Windows で Credential Guard を無効にする方法

Credential Guard は、資格情報の盗用や Pass the Hash 攻撃を防ぐのに役立ちますが、一部のサービスやプロトコルが壊れる原因となります。たとえば、セキュリティ機能を有効にすると、Windows To Go、Kerberos の制約のない委任、および DES 暗号化を使用できなくなります。

また、サード パーティのセキュリティ サポート プロバイダー (SSP) は、資格情報を盗む攻撃に対して脆弱であるため、使用できません。MS-CHAPv2 に基づく Wi-Fi および VPN エンドポイントは同様に脆弱であり、Credentials Guard を有効にすると無効になります。

前述の機能の一部が必要な場合は、Credential Guard を必要なだけ無効にすることができます。ただし、再度有効にするためのリマインダーを必ず設定してください。

グループ ポリシー エディターで無効にする

最初のオプションは、グループ ポリシー設定を変更して Credential Guard を無効にすることです。

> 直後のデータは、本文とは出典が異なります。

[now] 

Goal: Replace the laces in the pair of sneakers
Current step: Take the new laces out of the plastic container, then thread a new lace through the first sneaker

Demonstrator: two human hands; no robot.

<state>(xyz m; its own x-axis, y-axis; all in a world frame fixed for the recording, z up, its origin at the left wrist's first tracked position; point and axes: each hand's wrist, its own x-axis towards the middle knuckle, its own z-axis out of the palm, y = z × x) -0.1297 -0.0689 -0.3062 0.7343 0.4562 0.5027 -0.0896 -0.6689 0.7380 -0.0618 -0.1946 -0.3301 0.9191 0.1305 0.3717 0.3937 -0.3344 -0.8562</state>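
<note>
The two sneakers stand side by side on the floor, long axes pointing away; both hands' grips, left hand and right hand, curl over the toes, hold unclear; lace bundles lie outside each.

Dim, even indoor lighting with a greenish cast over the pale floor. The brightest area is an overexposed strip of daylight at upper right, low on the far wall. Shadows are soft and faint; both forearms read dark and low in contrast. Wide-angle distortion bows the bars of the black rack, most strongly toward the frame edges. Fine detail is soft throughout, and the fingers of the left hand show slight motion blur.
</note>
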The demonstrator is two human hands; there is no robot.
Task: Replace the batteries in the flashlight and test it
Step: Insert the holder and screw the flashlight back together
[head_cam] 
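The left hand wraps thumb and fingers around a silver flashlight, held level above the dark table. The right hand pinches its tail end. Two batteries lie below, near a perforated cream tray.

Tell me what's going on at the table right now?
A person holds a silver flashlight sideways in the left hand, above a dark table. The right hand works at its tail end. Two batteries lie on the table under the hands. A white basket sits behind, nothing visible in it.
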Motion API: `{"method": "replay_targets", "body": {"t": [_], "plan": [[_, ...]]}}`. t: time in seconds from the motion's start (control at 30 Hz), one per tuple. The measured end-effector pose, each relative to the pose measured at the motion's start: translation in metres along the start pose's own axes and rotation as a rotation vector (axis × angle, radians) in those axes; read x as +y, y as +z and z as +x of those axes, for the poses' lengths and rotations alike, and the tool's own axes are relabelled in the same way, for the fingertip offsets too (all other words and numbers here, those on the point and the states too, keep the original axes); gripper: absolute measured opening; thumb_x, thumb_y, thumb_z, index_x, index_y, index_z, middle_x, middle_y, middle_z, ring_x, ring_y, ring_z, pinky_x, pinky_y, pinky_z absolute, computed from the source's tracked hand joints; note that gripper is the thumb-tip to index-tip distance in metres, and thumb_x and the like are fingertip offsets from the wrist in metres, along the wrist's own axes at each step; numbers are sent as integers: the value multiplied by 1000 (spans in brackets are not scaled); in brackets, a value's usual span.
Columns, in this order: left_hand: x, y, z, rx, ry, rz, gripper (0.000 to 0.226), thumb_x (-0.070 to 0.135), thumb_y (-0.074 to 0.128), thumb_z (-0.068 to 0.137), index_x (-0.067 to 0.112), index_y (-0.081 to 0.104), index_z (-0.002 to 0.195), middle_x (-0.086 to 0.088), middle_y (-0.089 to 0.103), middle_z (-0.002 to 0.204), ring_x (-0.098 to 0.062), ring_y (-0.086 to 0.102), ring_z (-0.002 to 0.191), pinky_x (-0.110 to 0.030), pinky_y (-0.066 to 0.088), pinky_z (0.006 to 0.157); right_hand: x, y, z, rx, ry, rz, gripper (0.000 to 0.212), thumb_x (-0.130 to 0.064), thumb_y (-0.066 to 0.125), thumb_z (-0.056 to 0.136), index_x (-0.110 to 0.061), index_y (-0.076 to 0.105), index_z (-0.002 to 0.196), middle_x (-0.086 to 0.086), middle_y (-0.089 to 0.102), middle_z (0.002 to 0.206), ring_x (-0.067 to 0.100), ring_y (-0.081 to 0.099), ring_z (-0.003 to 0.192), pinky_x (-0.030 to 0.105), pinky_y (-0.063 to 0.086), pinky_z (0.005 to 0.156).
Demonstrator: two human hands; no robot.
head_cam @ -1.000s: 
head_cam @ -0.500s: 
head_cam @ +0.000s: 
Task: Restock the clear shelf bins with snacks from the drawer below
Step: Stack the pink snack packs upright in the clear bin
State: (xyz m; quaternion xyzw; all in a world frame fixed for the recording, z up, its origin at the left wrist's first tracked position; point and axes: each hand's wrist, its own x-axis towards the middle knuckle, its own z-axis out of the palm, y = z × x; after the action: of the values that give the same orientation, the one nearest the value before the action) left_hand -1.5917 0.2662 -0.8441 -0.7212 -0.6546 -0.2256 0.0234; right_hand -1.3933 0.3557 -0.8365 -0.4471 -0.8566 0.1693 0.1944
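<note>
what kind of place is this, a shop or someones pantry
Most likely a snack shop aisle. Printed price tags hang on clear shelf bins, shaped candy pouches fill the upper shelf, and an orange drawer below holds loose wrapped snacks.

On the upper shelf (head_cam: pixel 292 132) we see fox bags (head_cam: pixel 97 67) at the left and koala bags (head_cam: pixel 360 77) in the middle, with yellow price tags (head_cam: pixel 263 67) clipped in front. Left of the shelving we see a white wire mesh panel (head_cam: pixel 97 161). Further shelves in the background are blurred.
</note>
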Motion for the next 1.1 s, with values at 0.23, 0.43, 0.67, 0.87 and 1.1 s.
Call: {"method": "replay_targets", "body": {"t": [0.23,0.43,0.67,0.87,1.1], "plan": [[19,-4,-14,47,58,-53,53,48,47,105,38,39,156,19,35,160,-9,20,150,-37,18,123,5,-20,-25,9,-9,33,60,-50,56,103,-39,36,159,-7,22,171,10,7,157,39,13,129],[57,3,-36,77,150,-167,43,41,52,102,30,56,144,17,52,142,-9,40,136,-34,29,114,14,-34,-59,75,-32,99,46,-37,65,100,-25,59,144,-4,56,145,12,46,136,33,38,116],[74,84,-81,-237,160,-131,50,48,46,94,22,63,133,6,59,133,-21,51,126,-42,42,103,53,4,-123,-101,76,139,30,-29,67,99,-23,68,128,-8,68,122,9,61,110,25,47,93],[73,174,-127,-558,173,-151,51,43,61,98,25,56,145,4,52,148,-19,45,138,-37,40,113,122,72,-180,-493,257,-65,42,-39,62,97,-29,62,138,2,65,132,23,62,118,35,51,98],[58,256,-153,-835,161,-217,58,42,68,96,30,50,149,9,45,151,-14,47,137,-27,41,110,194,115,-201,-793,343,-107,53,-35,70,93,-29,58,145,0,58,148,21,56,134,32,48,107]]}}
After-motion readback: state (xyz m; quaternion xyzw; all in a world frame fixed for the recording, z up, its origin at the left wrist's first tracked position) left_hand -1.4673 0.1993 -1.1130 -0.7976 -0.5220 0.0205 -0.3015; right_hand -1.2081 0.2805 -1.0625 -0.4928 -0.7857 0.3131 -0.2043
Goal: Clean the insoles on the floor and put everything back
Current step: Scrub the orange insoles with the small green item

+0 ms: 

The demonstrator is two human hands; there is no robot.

これを行うには、[スタート]を押して「gpedit」と入力し、[グループ ポリシーの編集] を選択します。[コンピューターの構成] > [管理用テンプレート] > [システム] > [Device Guard] > [仮想化ベースのセキュリティを有効にする] > [オプション] に移動します。[ Credential Guard Configuration ] を [無効] に設定し、[ OK ] をクリックして変更を保存し、コンピューターを再起動します。

Regedit で無効にする

このオプションは、UEFI ロックおよびグループ ポリシーとは異なる方法を使用して Defender Credential Guard を有効にしている場合に最適です。Regedit で Credential Guard を無効にするには、[スタート]を押して「regedit」と入力します。[レジストリ エディター]を選択します。まず、ファイル パス HKEY_LOCAL_MACHINE\\SYSTEM\\CurrentControlSet\\Control\\Lsa\\LsaCfgFlags に移動し、値を「0」に設定します。

次に、HKEY_LOCAL_MACHINE\\SOFTWARE\\Policies\\Microsoft\\Windows\\DeviceGuard\LsaCfgFlags に戻り、値を「0」に設定します。

UEFI ロックを使用して Credential Guard を無効にするか、仮想マシンのセキュリティ機能を無効にするための Microsoft の指示に従うこともできます。

Credential Guard の有効化は防止にすぎません

経験則として、特に家畜が自由に歩き回っている地域に住んでいる場合は、植える前に庭の周りにフェンスを設置することです. 敷地内にすでにヤギがいる場合、そのフェンスは役に立ちません。その場合、ヤギを追い出す必要があります。

機密性の高いログイン データの保護にも同じ原則が適用されます。Credential Guard を有効にすると、ハッカーがデータを盗むのを防ぎます。ただし、攻撃者がすでにネットワークに侵入しているか、デバイスを侵害している場合は効果がありません。そのため、新しい職場のコンピューターでこのセキュリティ機能を使用する場合は、コンピューターが Windows ドメインまたはワークグループに参加する前に、この機能が有効になっていることを確認してください。